▶ [YOUR TASK]: Write the whole listing out again, word for word.

[Start of Attachment]

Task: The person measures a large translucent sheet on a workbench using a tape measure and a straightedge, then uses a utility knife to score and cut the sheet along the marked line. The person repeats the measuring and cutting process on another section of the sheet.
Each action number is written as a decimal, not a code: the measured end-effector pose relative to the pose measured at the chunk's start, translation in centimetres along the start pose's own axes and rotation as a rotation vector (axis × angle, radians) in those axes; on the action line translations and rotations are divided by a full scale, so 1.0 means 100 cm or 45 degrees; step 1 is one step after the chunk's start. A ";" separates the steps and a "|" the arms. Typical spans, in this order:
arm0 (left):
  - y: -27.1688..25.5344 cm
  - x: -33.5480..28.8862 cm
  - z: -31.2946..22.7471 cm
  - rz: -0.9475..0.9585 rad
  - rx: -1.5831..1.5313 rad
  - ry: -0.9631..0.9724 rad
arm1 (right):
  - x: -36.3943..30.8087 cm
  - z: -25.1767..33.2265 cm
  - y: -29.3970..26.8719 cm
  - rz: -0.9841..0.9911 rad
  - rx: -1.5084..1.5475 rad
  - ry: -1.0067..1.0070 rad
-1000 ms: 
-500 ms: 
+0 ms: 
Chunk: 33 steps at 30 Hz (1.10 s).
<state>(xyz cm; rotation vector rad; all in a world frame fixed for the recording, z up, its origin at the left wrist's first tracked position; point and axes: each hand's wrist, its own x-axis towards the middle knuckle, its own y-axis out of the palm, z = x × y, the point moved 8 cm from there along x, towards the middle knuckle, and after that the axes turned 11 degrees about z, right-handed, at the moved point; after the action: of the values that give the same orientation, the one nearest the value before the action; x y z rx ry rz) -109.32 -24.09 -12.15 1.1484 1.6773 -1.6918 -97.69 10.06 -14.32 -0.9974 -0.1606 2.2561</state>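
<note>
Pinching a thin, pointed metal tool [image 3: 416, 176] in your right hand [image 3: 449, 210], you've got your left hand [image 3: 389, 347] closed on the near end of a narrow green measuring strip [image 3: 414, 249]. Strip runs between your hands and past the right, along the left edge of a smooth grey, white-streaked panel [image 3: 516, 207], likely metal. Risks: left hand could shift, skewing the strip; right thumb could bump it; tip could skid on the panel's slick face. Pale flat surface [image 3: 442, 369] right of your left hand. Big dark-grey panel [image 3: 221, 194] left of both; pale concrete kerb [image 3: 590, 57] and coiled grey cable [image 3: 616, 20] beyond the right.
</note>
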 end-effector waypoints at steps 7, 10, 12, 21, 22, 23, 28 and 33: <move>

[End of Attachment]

▶ [THE COMPLETED TASK]:
Task: The person measures a large translucent sheet on a workbench using a tape measure and a straightedge, then uses a utility knife to score and cut the sheet along the marked line. The person repeats the measuring and cutting process on another section of the sheet.
Each action number is written as a decimal, not a code: the measured end-effector pose relative to the pose measured at the chunk's start, translation in centimetres along the start pose's own axes and rotation as a rotation vector (axis × angle, radians) in those axes; on the action line translations and rotations are divided by a full scale, so 1.0 means 100 cm or 45 degrees; step 1 is one step after the chunk's start. A ";" separates the steps and a "|" the arms. Typical spans, in this order:
arm0 (left):
  - y: -27.1688..25.5344 cm
  - x: -33.5480..28.8862 cm
  - z: -31.2946..22.7471 cm
  - rz: -0.9475..0.9585 rad
  - rx: -1.5831..1.5313 rad
  - ry: -0.9631..0.9724 rad
arm1 (right):
  - x: -36.3943..30.8087 cm
  - z: -25.1767..33.2265 cm
  - y: -29.3970..26.8719 cm
  - rz: -0.9841..0.9911 rad
  - rx: -1.5084..1.5475 rad
  - ry: -1.0067..1.0070 rad
-1000 ms: 
-500 ms: 
+0 ms: 
Chunk: 33 steps at 30 Hz (1.10 s).
<state>(xyz cm; rotation vector rad; all in a world frame fixed for the recording, z up, its origin at the left wrist's first tracked position; point and axes: each hand's wrist, its own x-axis towards the middle knuckle, its own y-axis out of the palm, z = x × y, the point moved 8 cm from there along x, towards the middle knuckle, and after that the axes turned 11 degrees about z, right-handed, at the moved point; after the action: of the values that give the same orientation, the one nearest the value before the action; x y z rx ry rz) -109.32 -24.09 -12.15 1.1484 1.6773 -1.6918 -97.69 10.06 -14.32 -0.9974 -0.1606 2.2561</state>
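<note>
Pinching a thin, pointed metal tool [image 3: 416, 176] in your right hand [image 3: 449, 210], you've got your left hand [image 3: 389, 347] closed on the near end of a narrow green measuring strip [image 3: 414, 249]. Strip runs between your hands and past the right, along the left edge of a smooth grey, white-streaked panel [image 3: 516, 207], likely metal. Risks: left hand could shift, skewing the strip; right thumb could bump it; tip could skid on the panel's slick face. Pale flat surface [image 3: 442, 369] right of your left hand. Big dark-grey panel [image 3: 221, 194] left of both; pale concrete kerb [image 3: 590, 57] and coiled grey cable [image 3: 616, 20] beyond the right.
</note>
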 end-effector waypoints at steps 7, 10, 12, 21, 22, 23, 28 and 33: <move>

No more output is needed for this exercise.